The glory days of herbicides might be over. Rather than just finding new types of herbicides, Drs. Davis and Frisvold propose it might be time to find a new approach to controlling weeds.
Since the 1990s, herbicide use per acre has increased. Now the “pesticide use per unit of output has risen more sharply reaching levels double those of the mid-1990s.” So more than double the amount of chemicals (herbicides, insecticides and fungicides) are needed to produce a tonne of a certain crop.
In the mid-1990s, genetically modified, glyphosate-tolerant crops were introduced. The crops (such as Roundup Ready corn) were quickly adopted and became the norm for many crops in conventional agriculture. The result was greater reliance on one herbicide — glyphosate — rather than multiple herbicides. Meanwhile, methods of non-chemical weed control, such as cultivation, have become less common. One result of this is a significant and steady rise in the number of glyphosate-resistant weeds. The agro-chemical industry responded by creating crops that are resistant to multiple herbicides. This enables farmers to spray several types of herbicides on their crops.

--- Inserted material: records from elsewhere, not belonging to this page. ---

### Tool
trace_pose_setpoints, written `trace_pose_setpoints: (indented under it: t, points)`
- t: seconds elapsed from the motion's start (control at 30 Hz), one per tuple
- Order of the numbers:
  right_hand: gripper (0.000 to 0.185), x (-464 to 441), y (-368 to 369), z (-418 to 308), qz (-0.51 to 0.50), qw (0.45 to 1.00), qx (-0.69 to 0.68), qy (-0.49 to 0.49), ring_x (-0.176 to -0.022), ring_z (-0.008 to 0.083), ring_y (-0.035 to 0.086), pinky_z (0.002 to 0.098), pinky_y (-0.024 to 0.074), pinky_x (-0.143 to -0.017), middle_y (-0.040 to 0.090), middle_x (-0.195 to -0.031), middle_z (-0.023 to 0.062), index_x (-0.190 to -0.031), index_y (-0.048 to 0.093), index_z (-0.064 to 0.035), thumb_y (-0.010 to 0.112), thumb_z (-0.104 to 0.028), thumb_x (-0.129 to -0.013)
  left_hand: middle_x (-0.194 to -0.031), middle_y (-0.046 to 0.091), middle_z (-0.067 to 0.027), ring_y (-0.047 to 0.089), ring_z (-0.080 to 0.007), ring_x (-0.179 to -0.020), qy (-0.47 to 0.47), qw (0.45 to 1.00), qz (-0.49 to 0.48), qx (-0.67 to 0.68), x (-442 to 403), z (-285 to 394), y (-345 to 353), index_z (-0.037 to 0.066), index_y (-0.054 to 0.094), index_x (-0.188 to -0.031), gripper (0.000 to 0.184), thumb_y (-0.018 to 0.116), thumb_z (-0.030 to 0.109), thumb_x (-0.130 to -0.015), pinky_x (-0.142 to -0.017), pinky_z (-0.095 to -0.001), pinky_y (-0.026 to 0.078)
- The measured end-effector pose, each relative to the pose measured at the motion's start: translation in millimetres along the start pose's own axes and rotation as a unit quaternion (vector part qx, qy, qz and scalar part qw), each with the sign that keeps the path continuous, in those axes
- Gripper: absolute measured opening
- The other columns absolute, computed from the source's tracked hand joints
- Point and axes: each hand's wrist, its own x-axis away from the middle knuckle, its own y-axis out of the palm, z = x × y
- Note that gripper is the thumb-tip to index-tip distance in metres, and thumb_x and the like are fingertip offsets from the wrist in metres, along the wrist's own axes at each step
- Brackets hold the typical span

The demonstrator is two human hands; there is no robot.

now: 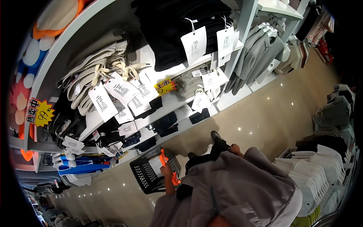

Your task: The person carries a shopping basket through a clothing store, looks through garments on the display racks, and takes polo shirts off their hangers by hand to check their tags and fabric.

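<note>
Left hand point(166, 171) grips orange handle point(163, 156), which runs near-far; black basket point(140, 174) is below, mostly left. Right hand point(236, 150) well apart, right; can't tell its grip.

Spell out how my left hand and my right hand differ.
The left hand is closed on the orange handle of the basket; the right hand is apart from the basket, near the trousers. Bare forearm shows behind the left hand, while the jacket hides the arm just behind the right hand. Whether the right hand holds anything is too small to tell. Both are bare.
</note>
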Motion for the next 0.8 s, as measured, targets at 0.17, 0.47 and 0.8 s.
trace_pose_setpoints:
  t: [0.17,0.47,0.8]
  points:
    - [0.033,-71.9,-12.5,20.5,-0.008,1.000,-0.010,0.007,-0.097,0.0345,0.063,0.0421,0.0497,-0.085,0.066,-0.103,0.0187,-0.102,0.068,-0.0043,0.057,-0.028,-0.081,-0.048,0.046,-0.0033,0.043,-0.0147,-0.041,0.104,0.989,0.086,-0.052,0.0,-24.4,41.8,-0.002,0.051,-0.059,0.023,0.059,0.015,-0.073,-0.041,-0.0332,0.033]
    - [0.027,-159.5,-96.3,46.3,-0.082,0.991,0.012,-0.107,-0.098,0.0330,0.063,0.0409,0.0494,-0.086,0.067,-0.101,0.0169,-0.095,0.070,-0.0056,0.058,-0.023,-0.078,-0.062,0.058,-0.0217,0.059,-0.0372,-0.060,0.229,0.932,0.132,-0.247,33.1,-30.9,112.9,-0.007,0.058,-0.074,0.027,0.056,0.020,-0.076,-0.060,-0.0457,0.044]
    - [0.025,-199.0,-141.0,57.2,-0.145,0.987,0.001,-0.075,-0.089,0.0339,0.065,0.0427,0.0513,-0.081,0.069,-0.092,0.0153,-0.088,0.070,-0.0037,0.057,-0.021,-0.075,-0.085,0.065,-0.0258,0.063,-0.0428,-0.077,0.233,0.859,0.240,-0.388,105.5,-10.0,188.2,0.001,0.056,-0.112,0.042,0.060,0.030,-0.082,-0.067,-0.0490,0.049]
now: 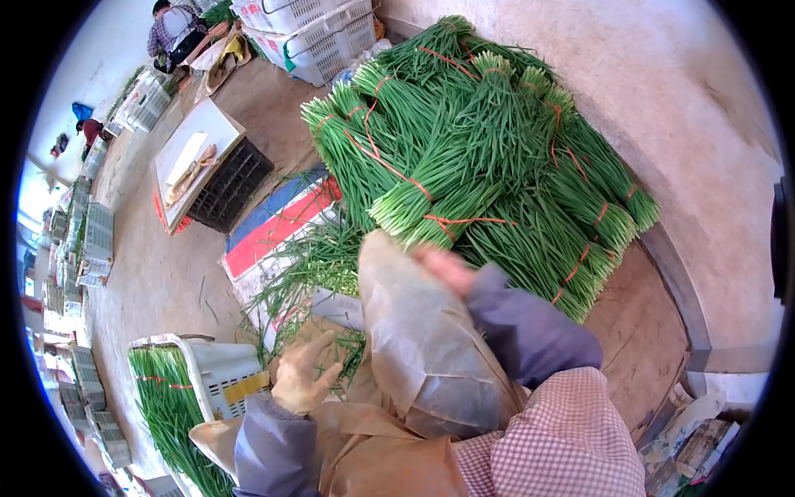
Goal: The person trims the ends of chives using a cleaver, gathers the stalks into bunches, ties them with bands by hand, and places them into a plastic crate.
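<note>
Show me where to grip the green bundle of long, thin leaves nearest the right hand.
Best by its pale cut ends, just below the red tie, coming from the near side: they look tightly packed and face the right hand, while the leaves spread away.

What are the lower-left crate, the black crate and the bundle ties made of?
White crate: likely moulded plastic, satin, slotted walls. Black crate: probably plastic, dull, lattice side. Red ties: thin, flexible, loose-ended; plastic twine or rubber, can't tell.
</note>
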A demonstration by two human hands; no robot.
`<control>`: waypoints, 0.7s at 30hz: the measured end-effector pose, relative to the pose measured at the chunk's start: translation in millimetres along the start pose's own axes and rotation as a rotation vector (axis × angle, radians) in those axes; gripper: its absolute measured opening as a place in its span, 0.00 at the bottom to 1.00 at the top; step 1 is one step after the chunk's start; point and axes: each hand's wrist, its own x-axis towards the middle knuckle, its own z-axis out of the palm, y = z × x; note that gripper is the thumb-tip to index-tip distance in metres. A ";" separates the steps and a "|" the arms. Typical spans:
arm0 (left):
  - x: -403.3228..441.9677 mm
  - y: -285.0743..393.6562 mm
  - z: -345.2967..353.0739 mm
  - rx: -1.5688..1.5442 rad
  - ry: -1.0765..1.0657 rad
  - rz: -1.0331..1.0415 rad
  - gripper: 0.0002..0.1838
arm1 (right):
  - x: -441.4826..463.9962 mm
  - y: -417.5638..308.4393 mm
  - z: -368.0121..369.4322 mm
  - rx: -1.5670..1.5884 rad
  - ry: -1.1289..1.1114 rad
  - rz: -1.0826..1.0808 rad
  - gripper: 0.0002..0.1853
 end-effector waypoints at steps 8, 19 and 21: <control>4.6 -7.0 41.3 -0.158 -0.191 -0.180 0.33 | 42.5 127.9 25.1 0.650 -0.586 0.272 0.13; 8.5 -15.0 56.6 -0.133 -0.290 -0.364 0.33 | 123.6 -101.6 -190.0 -0.811 0.958 -0.841 0.22; 9.8 -17.6 61.4 -0.119 -0.277 -0.375 0.32 | 164.1 -122.0 -224.0 -1.090 1.187 -0.575 0.39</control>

Now there are weeds, sometimes dubbed “superweeds,” that are resistant to several types of herbicides. One weed with multiple herbicide resistance is Amaranthus palmeri, also called Palmer pigweed or Palmer amaranth. The resistant weed is spreading quickly through American grain growing areas and can lead to a 75 per cent drop in crop yield in addition to a reduction in crop quality. There are reports of farmers having to sell their farms due to infestations of the herbicide-resistant weed in their wheat fields.
Drs. Davis and Frisvold urge agricultural policy makers, researchers and farmers to develop plans to limit the evolution and spread of weeds with resistance to multiple herbicides and, an even greater challenge, prepare for the potential obsolescence of herbicides. They write, “As Benjamin Franklin famously noted, ‘An ounce of prevention is worth a pound of cure.’ It is up to us to recognize that the time for pesticide stewardship is now. To imbue this societal responsibility with the necessary urgency, we must quantify the catastrophic costs of inaction so that the comparatively modest price of stewardship is fully appreciated for the bargain it is.”